The year 1789 is so packed with significant events that one of the main problems I had in writing my book (1789: The Threshold of the Modern Age) was deciding how much I could squeeze in.
Clearly the French Revolution is the iconic episode automatically associated with the date, but before I started work on this project I hadn’t realized how intimately it was connected to the effectively parallel process of drafting and enacting the US Constitution. And parallels and coincidences run in other directions too – who would have known that George III of England was celebrating his recovery from madness with a service at St Paul’s Cathedral in London at almost literally the same moment that George Washington was being rowed across the Hudson to his new capital, New York, and acclaimed with new words to the tune of ‘God Save the King’?
But though the story of 1789 is one of celebrations and struggles for rights and freedoms, it also has a much darker side. We remember the famous mutiny on the Bounty – brewing even as Washington stepped ashore in Manhattan – for the mutineers’ resistance to the tyranny of Captain Bligh.
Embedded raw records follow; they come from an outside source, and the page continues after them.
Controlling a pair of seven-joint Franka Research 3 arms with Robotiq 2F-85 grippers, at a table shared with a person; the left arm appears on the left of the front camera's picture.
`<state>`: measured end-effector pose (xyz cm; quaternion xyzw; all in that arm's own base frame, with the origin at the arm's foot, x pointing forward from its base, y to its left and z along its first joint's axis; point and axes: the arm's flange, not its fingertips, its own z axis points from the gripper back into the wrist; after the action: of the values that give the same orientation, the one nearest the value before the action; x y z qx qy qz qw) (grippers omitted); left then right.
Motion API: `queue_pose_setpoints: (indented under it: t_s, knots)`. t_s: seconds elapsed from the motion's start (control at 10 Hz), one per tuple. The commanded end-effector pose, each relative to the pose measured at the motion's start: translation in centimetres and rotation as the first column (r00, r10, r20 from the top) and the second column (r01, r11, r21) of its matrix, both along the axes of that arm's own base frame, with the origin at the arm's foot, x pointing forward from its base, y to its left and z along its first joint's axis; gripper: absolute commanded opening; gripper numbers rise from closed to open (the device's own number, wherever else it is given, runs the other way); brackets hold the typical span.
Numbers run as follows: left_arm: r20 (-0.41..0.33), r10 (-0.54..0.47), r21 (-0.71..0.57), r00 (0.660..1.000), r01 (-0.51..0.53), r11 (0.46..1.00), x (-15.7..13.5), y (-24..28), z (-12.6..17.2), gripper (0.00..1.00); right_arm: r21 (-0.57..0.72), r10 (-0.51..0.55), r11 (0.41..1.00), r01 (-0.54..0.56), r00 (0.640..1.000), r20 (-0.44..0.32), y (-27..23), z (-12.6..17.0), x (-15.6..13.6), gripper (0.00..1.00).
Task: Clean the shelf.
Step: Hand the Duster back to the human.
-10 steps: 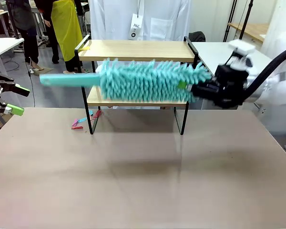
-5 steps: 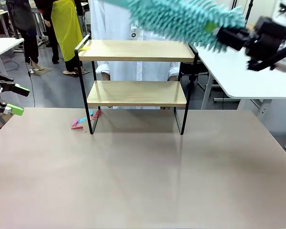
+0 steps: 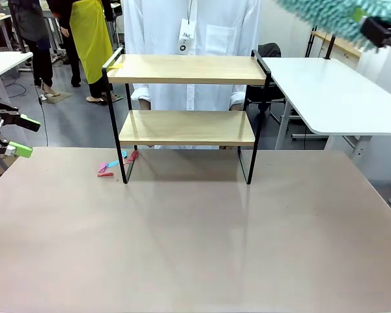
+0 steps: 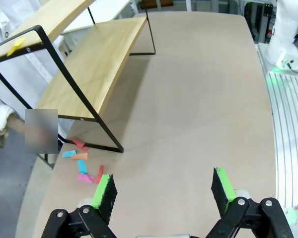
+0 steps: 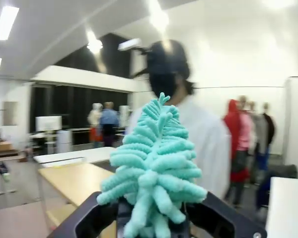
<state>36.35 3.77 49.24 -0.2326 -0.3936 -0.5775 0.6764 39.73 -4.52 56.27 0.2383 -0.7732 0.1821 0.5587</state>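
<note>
Your right gripper [image 3: 384, 31] has swung the duster [image 3: 326, 13] up and away: a second ago it lay across the front of the shelf [image 3: 186, 98] at lower-board height, half a second ago it was above the top board, and now it sits in the top right corner of the front view, well clear of the rack. In the right wrist view the duster [image 5: 154, 168] is pinched between the fingers, pointing up past the person [image 5: 198, 134].

Shelf hasn't moved. It stands at the far middle of the table [image 3: 195, 235], both boards bare apart from a small yellow scrap [image 3: 116, 64] at the top board's left end. Colored scraps [image 3: 114, 164] lie on the table by its left foot, same as before.

Left gripper [image 4: 161, 193] is parked at the left edge, fingers spread, empty, aimed along the table toward those scraps [image 4: 82, 161].

My read: that was one sweep in front of the lower board, then a lift-off. Top board likely isn't done, since the yellow bit is still there. You'll need to bring the duster back down over it.
</note>
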Motion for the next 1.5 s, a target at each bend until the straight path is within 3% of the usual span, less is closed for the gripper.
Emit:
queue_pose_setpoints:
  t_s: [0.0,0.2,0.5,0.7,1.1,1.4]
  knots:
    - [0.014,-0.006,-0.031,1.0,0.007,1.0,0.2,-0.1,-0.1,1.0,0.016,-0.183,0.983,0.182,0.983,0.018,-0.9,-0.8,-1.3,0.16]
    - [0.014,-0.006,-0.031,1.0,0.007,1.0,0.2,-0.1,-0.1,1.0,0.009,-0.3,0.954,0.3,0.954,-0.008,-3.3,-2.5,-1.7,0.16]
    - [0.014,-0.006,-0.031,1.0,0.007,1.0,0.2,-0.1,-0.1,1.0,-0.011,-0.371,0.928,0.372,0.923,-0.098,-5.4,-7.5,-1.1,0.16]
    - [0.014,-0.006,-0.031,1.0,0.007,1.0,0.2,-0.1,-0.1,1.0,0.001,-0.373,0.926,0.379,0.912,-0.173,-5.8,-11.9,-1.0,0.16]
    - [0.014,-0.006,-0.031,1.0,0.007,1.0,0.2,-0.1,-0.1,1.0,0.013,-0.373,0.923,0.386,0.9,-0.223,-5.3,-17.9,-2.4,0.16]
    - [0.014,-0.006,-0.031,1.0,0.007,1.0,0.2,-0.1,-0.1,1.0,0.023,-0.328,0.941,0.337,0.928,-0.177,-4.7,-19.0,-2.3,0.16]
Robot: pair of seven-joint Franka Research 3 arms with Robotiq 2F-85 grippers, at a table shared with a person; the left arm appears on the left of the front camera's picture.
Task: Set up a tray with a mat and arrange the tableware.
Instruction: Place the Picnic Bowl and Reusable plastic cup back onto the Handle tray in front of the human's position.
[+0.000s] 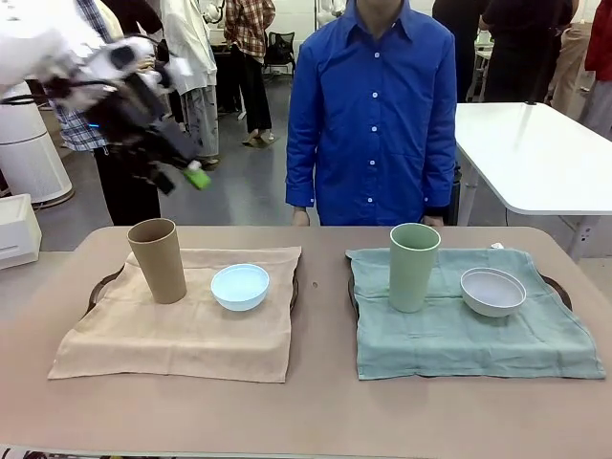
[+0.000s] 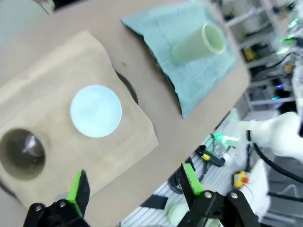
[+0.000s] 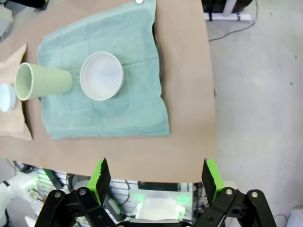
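Observation:
On the left a tan mat (image 1: 182, 320) covers a dark tray (image 1: 96, 290). It carries an upright tan cup (image 1: 159, 260) and a light blue bowl (image 1: 240, 286). On the right a green mat (image 1: 469, 330) lies over another tray (image 1: 561, 288), with a pale green cup (image 1: 413, 267) and a white bowl (image 1: 492, 292). My left gripper (image 1: 184, 175) hangs high above the table's far left, away from everything. It is open (image 2: 134, 187) over the tan mat (image 2: 61, 94), blue bowl (image 2: 96, 111) and tan cup (image 2: 21, 153). My right gripper (image 3: 156, 176) is open too, high over the table's edge, with the white bowl (image 3: 102, 75) and green cup (image 3: 42, 81) below.
A person in a blue shirt (image 1: 373, 115) stands at the far side, hands low behind the table edge. A white table (image 1: 535, 153) stands at the back right. Bare tabletop (image 1: 320, 411) runs along the near edge and between the two mats.

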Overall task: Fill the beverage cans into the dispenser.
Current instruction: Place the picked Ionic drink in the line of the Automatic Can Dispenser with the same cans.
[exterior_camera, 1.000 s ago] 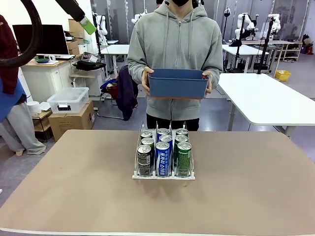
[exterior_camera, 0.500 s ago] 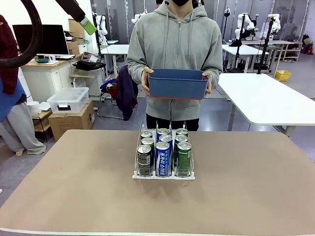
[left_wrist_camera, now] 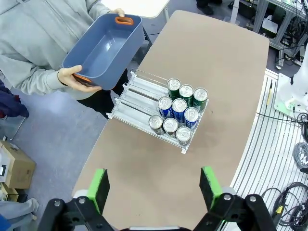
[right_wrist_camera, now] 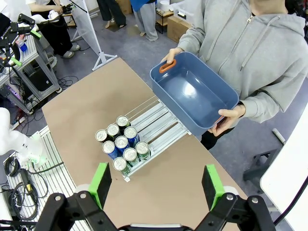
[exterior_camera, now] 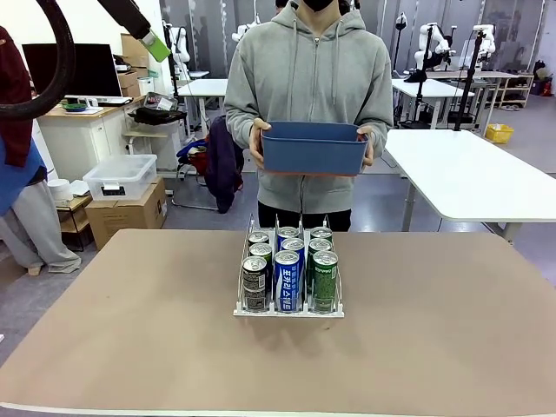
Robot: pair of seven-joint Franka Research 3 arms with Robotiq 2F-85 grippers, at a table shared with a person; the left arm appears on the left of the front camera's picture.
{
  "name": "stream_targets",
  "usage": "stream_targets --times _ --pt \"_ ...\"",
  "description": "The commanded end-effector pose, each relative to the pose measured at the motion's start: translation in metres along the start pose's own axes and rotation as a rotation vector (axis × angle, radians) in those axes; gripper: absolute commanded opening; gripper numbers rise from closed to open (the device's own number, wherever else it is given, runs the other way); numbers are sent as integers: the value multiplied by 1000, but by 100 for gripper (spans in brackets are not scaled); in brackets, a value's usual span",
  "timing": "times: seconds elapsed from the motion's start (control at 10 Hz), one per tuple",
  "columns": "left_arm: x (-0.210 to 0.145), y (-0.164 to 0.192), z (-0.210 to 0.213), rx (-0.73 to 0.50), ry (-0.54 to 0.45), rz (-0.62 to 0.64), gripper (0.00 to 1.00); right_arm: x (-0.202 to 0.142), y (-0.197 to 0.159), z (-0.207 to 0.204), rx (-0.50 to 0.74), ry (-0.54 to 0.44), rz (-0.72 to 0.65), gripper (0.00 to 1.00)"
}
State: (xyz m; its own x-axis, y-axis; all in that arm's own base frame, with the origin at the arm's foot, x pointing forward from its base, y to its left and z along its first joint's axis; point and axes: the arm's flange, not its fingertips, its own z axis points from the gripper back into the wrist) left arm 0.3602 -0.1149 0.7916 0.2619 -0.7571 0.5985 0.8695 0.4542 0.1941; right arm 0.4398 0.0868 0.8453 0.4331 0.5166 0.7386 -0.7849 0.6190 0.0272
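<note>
The brown surface [exterior_camera: 130, 339] spans the front view, and a person in a grey hoodie [exterior_camera: 308, 78] stands at its far side. Both of the person's hands grip a blue tub [exterior_camera: 314, 146] at its short ends, holding it in the air above the far edge; the wrist views show the tub's inside bare, with orange handles.

Near the middle of the surface, toward the person, sits the dispenser [exterior_camera: 288, 310], its clear lanes running from the person toward the robot. Nine beverage cans [exterior_camera: 287, 280] stand upright in it, three per lane, packed against the low front lip: dark cans in the robot's left lane, blue in the middle, green on the right. The rear half of each lane lies bare in the wrist views.

The left claw [left_wrist_camera: 154, 187] hangs high over the surface with its green-padded fingers spread wide apart, gripping nothing. The right claw [right_wrist_camera: 156, 185] hangs likewise, fingers wide apart and clear of everything.
</note>
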Motion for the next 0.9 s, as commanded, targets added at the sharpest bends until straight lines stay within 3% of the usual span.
stream_targets --times 0.0,0.8 --pt "-1 0 1 -10 -5 -2 100 -2 2 0 2 6 6 100" --pt "-1 0 1 -10 -5 -2 100 -2 2 0 2 6 6 100"
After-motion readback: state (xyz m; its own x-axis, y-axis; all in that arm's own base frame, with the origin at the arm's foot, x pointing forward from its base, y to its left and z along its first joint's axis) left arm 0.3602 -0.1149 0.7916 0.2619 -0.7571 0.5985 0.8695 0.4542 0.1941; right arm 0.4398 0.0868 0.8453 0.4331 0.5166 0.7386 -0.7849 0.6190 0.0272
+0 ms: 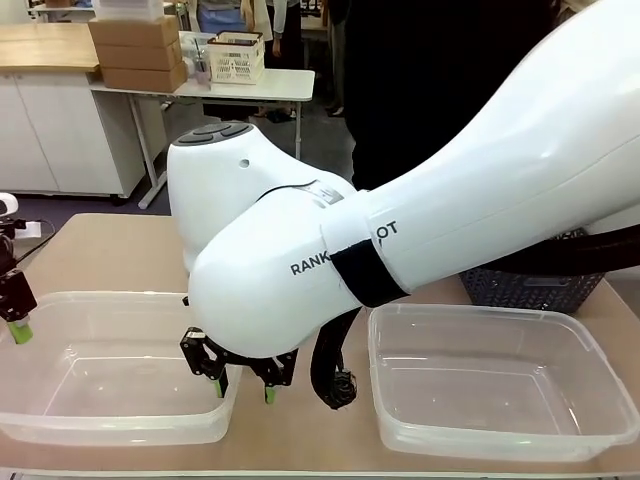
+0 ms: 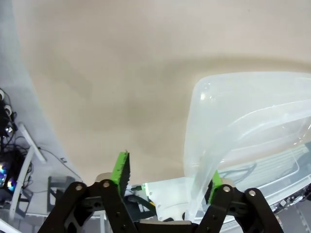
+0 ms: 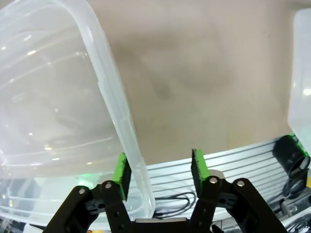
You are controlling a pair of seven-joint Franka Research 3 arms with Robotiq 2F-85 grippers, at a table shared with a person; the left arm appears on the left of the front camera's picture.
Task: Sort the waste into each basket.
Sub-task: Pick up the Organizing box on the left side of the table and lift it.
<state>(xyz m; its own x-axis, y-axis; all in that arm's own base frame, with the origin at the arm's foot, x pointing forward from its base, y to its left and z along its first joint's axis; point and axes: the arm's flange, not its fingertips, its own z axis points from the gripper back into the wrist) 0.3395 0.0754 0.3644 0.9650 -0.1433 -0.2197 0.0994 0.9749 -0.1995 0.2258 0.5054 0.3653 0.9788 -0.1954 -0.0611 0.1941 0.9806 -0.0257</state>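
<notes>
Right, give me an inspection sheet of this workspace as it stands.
surface: beige table.
job's things: left tub and right tub, see-through, side by side; waste: nothing seen.
clutter: dark mesh basket behind the right tub.
grippers: left gripper open, astride the left tub's left end wall; right gripper open, astride that tub's right end rim.
cables: black cable looping beside the right gripper; tangle of cables off the table's edge.
surroundings: person in dark clothes at the far side; cardboard boxes and white basket on tables behind.
</notes>
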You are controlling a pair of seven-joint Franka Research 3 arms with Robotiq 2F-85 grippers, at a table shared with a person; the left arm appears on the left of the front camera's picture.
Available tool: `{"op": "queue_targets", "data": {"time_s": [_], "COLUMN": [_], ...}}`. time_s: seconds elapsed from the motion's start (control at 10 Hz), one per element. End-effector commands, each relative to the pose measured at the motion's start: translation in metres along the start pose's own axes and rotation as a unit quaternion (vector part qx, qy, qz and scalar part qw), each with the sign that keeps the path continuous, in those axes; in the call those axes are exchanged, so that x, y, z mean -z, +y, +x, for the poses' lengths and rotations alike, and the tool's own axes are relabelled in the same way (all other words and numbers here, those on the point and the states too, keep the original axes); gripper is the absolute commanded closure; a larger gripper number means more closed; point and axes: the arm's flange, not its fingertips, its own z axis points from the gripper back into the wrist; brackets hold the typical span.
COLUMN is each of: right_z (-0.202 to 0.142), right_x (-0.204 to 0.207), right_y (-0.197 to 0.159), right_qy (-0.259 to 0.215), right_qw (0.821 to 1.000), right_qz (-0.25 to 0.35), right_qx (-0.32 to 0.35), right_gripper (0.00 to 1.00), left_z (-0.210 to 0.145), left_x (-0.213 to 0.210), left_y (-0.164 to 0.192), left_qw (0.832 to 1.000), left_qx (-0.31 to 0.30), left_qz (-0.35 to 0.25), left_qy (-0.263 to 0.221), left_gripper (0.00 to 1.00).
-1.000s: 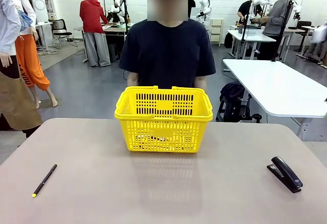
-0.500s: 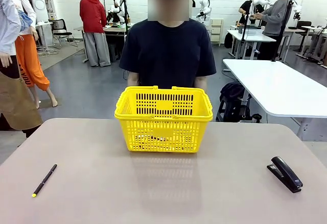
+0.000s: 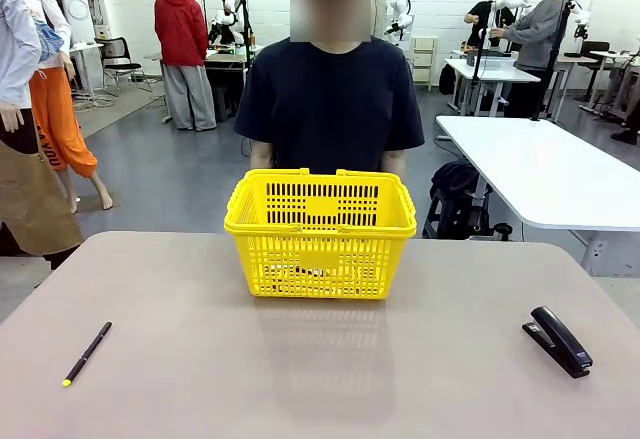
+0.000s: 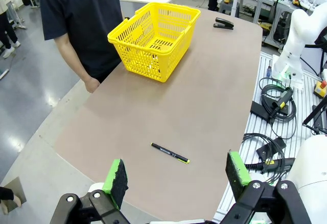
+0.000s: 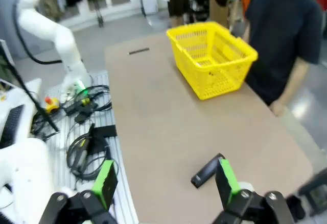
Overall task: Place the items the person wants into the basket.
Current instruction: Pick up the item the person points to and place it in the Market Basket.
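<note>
The bright yellow basket (image 3: 320,234) stands upright at the far middle of the table, its handles folded down. It also appears in the left wrist view (image 4: 153,40) and the right wrist view (image 5: 209,58). Directly behind it stands the person (image 3: 330,99) in a navy T-shirt, arms down, one hand (image 4: 92,84) at the table's edge. The utility knife, marker and tape measure are hidden or out of view. Something dark shows through the lattice near the basket's floor; I cannot tell what it is. My left gripper (image 4: 176,172) and right gripper (image 5: 164,180) hang open and empty, high off the table's near corners.
A thin black pen with a yellow tip (image 3: 87,353) lies at the near left. A black stapler (image 3: 557,340) lies at the near right. The tan table (image 3: 320,379) is bare between them. Cables (image 4: 276,106) lie on the floor beside the arm bases.
</note>
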Motion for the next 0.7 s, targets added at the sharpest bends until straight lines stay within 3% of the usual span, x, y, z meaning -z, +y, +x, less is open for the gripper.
{"op": "queue_targets", "data": {"time_s": [0.0, 0.1, 0.2, 0.6], "right_z": [0.006, 0.011, 0.0, 0.0], "right_x": [0.013, 0.017, 0.002, 0.002], "right_y": [0.026, 0.038, 0.008, 0.008], "right_qy": [0.02, 0.037, 0.014, 0.014], "right_qw": [0.999, 0.999, 1.0, 1.0], "right_qz": [-0.036, -0.027, -0.013, -0.013], "right_qx": [-0.006, -0.018, 0.008, 0.008], "right_gripper": [0.0, 0.0, 0.0, 0.0], "left_z": [-0.001, -0.001, -0.001, -0.001], "left_x": [-0.002, -0.002, -0.002, -0.002], "left_y": [0.0, 0.0, 0.0, 0.0], "left_qw": [1.0, 1.0, 1.0, 1.0], "left_qx": [0.01, 0.01, 0.01, 0.01], "left_qz": [-0.002, -0.002, -0.002, -0.002], "left_qy": [-0.008, -0.008, -0.008, -0.008], "left_gripper": [0.0, 0.0, 0.0, 0.0]}}
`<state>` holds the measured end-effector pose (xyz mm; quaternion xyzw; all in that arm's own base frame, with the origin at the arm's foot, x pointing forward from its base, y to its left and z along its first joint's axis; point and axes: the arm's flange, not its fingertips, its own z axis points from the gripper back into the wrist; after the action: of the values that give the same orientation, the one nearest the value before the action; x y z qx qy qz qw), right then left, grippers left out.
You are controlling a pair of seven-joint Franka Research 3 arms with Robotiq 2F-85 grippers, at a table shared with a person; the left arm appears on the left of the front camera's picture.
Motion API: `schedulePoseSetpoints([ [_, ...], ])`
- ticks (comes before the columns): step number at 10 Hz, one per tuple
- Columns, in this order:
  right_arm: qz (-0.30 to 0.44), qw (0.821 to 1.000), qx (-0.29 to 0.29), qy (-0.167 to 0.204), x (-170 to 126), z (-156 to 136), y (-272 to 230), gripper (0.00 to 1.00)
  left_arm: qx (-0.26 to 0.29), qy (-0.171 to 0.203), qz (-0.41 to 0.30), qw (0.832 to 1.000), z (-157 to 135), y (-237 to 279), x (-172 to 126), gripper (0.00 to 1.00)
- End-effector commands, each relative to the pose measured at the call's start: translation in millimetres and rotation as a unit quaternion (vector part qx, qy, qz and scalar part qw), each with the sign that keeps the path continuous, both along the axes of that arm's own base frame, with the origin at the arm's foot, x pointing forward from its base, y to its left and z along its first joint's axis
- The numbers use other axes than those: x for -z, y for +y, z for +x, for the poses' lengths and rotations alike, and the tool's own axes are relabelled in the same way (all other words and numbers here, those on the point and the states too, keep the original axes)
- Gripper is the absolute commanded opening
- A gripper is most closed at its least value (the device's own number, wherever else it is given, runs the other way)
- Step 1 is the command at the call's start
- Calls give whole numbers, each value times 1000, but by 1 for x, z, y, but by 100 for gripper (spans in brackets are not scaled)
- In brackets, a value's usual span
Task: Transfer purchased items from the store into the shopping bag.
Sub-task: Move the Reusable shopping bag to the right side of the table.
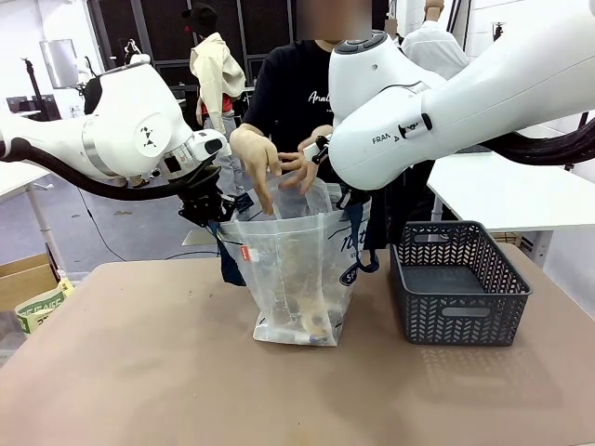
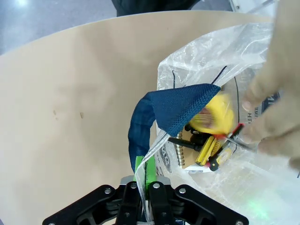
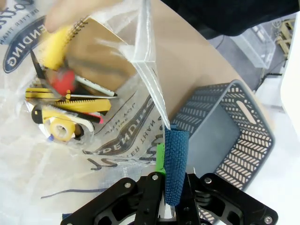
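The left gripper [image 2: 142,171] is pinching the shopping bag [image 1: 288,265] at its rim and the right gripper [image 3: 168,161] is clamping its navy handle [image 3: 177,143], holding the mouth open mid-table. The purchased items [image 2: 211,140] are lying inside, at two o'clock from the left gripper. The person's hand [image 1: 257,165], nearest them, is reaching in from twelve.

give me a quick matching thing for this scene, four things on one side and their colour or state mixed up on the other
Things:
1. shopping bag
2. basket
3. left gripper
4. person's hand

Descriptions:
A. dark grey mesh, beside the bag on the robot's right
B. shut on the bag's rim
C. reaching down into the bag's open top
D. translucent whitish, with navy strap handles

Pairs: 1-D, 2-A, 3-B, 4-C
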<state>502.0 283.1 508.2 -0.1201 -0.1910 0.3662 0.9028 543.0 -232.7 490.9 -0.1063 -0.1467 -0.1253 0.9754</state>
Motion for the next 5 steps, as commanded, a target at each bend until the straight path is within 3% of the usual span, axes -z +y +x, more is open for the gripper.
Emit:
schedulePoseSetpoints([
  [1, 0, 1000, 2, -1, -1, 1, -2, 0, -2, -1, 0, 1000, 1, 2, -1, 0],
  [5, 0, 1000, 2, -1, -1, 1, -2, 0, -2, -1, 0, 1000, 1, 2, -1, 0],
])
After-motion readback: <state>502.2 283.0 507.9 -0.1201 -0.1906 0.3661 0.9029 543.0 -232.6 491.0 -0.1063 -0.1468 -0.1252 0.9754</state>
But how many realize that the mutineers’ idea of a South Seas paradise included kidnapping and enslaving Tahitian men and women to serve them, in the fields and in their beds?
These and other fascinating stories fill the year, from the rampages of settlers on the Ohio frontier to the rise of abolitionism in England, alongside empire-building in India, and the first hesitant attempts to communicate with Aboriginal Australians – by kidnapping one and forcing him to learn English.
Overall, writing this book has been a reminder of how complex the lessons of history can be. When we tell stories of our heroes and our villains, we risk losing sight of how much of both kinds of quality – of sacrifice and greed, justice and exploitation, generosity and contempt – is always bound up in the deeds of real people struggling to build the future.